Directions: Retype exactly the span of lines below from the one with "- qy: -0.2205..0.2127" through the one with "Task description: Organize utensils". Do not include pictures.

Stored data
^^^^^^^^

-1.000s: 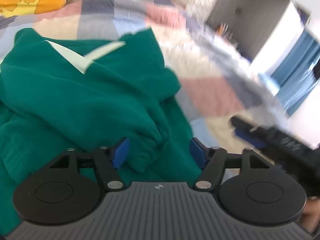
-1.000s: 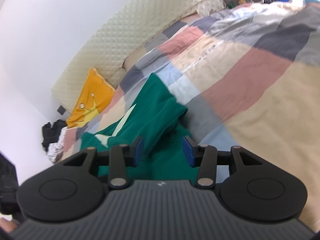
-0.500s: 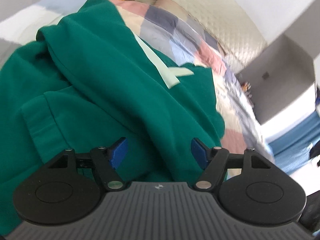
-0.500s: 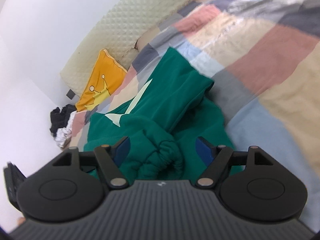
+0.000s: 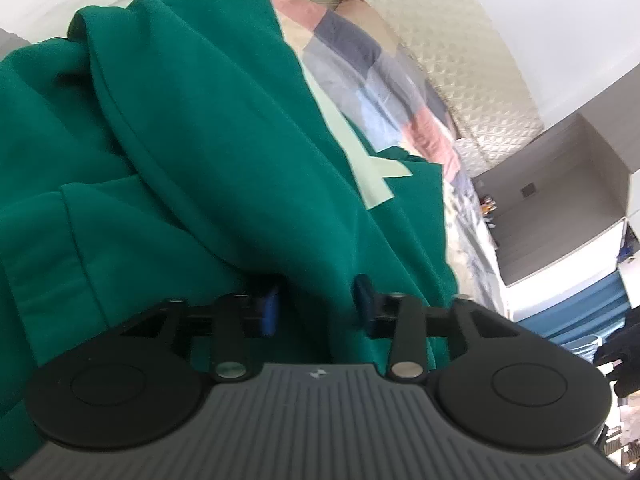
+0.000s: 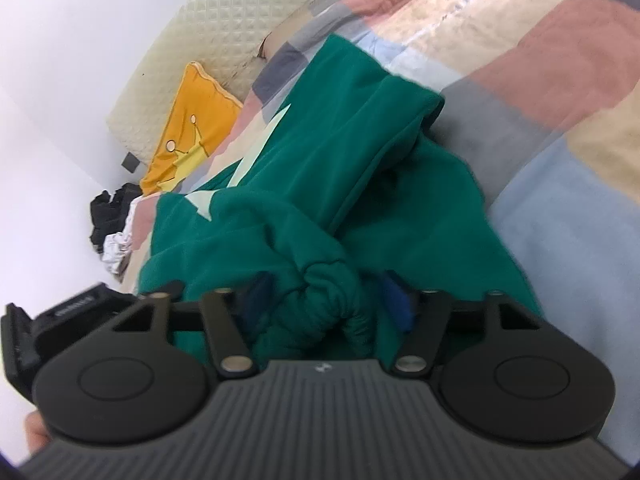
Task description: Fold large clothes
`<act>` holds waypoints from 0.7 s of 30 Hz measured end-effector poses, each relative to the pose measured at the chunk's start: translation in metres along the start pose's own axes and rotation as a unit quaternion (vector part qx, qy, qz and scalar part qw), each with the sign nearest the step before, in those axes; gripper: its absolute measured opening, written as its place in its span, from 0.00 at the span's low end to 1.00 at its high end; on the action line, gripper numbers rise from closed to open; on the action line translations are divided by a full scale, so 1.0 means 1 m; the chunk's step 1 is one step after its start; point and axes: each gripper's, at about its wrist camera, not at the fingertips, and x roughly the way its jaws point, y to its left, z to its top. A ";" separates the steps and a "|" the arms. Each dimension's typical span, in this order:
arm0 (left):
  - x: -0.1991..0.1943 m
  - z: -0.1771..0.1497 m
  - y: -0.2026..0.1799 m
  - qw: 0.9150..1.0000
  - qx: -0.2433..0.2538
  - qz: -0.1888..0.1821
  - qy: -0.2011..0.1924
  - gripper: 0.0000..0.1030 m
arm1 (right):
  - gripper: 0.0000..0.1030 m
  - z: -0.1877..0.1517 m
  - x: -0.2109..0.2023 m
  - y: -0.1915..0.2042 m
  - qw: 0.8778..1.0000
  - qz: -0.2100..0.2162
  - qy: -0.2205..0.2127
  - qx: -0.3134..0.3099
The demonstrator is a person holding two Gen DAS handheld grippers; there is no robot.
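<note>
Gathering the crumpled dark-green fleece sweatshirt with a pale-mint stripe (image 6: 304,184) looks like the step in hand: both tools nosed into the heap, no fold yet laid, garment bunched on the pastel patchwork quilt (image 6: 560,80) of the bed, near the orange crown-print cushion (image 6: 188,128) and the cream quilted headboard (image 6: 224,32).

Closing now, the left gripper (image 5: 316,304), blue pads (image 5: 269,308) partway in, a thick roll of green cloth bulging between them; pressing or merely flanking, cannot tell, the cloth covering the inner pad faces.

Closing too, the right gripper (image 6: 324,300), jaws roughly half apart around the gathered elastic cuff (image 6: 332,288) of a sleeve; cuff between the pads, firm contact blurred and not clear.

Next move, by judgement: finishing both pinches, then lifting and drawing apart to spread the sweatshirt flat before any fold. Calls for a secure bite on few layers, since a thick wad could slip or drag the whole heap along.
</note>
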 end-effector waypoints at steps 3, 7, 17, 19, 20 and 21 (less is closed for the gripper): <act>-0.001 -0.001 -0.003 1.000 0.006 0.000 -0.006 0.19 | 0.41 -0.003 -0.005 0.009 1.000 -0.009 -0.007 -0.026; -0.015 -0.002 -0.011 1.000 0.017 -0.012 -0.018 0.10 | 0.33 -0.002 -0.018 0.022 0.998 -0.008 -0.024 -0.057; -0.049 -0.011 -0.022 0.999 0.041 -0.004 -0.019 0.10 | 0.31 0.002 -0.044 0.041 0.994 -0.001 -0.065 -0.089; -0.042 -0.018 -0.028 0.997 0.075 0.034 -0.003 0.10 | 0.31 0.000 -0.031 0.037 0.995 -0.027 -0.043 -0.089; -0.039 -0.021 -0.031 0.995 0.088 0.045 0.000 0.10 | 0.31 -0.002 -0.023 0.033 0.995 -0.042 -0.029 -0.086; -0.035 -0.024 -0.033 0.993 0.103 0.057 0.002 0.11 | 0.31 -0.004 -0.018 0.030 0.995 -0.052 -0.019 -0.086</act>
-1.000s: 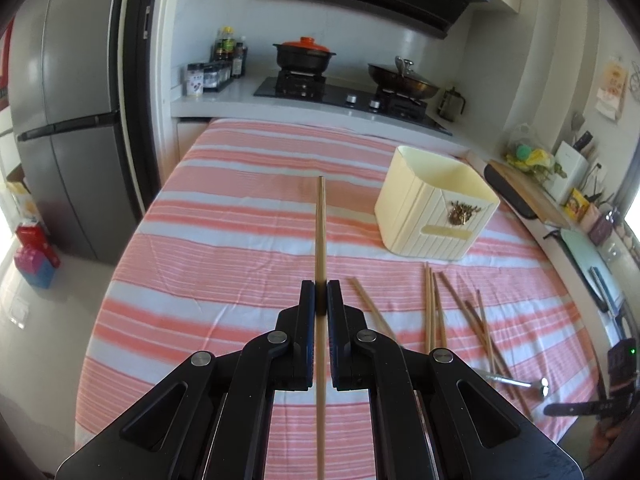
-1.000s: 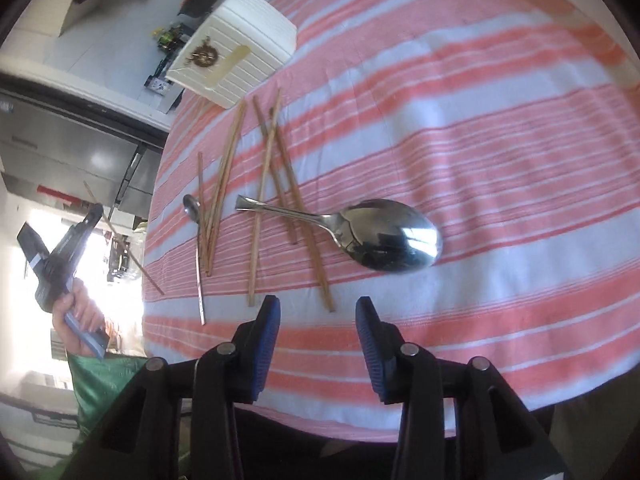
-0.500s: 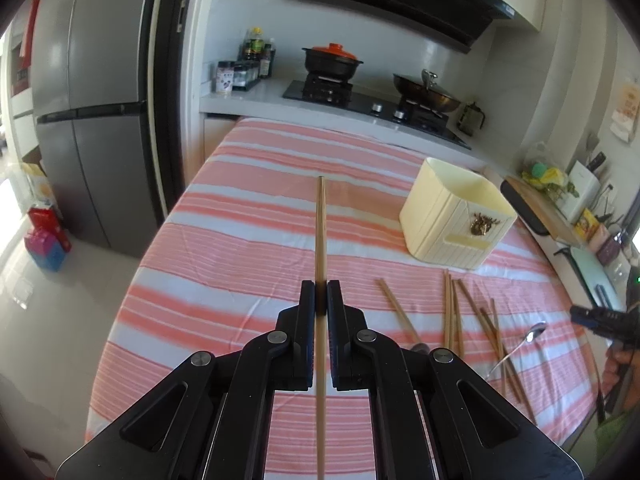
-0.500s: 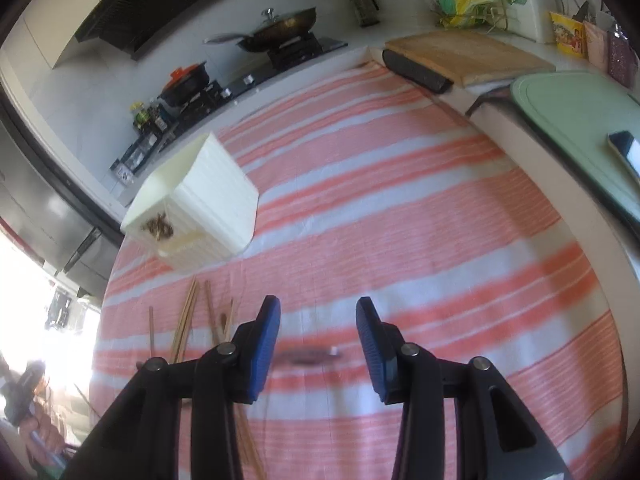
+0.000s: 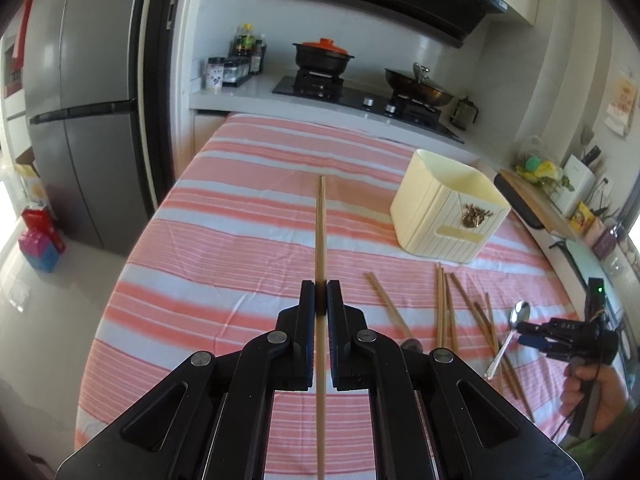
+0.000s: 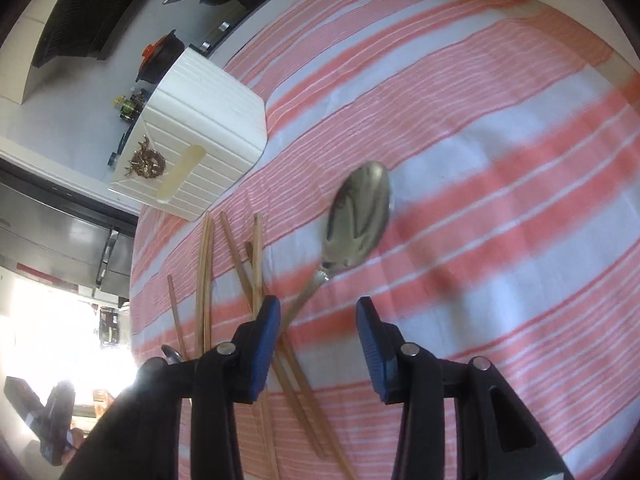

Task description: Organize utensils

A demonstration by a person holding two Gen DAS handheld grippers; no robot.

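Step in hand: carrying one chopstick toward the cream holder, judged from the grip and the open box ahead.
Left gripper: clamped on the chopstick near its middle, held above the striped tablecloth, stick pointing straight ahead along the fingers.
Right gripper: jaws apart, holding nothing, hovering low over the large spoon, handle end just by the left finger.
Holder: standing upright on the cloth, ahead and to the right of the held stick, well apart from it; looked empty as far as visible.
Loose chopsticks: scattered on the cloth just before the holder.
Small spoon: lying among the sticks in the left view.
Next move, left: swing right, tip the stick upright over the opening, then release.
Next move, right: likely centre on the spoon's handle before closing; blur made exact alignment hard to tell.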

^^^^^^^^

Response area:
  - qy: -0.2205..0.2127
  - qx: -0.3134..0.3099
The demonstrator is a person holding two Gen DAS handheld grippers; there is no robot.
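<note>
Gathering the crumpled dark-green fleece sweatshirt with a pale-mint stripe (image 6: 304,184) looks like the step in hand: both tools nosed into the heap, no fold yet laid, garment bunched on the pastel patchwork quilt (image 6: 560,80) of the bed, near the orange crown-print cushion (image 6: 188,128) and the cream quilted headboard (image 6: 224,32).

Closing now, the left gripper (image 5: 316,304), blue pads (image 5: 269,308) partway in, a thick roll of green cloth bulging between them; pressing or merely flanking, cannot tell, the cloth covering the inner pad faces.

Closing too, the right gripper (image 6: 324,300), jaws roughly half apart around the gathered elastic cuff (image 6: 332,288) of a sleeve; cuff between the pads, firm contact blurred and not clear.

Next move, by judgement: finishing both pinches, then lifting and drawing apart to spread the sweatshirt flat before any fold. Calls for a secure bite on few layers, since a thick wad could slip or drag the whole heap along.
</note>
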 end-effector waypoints at steps 3, 7, 17, 19, 20 and 21 (less is closed for the gripper): <act>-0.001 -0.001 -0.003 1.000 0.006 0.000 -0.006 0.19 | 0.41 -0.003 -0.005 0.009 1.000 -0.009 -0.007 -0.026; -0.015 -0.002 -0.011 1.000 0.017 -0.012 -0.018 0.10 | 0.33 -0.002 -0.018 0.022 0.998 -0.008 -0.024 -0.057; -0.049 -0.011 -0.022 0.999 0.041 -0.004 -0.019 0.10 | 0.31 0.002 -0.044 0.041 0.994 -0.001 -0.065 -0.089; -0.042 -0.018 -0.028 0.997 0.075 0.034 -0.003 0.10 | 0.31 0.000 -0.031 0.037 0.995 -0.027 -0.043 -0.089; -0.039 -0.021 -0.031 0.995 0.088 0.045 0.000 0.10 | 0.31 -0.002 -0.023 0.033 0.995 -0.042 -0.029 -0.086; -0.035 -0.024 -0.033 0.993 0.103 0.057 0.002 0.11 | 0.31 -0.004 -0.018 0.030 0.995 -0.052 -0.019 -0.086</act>
-1.000s: 
-1.000s: 
-0.500s: 
-0.500s: 
+0.000s: 
+0.000s: 

Task description: Organize utensils

No more output is given for this exercise.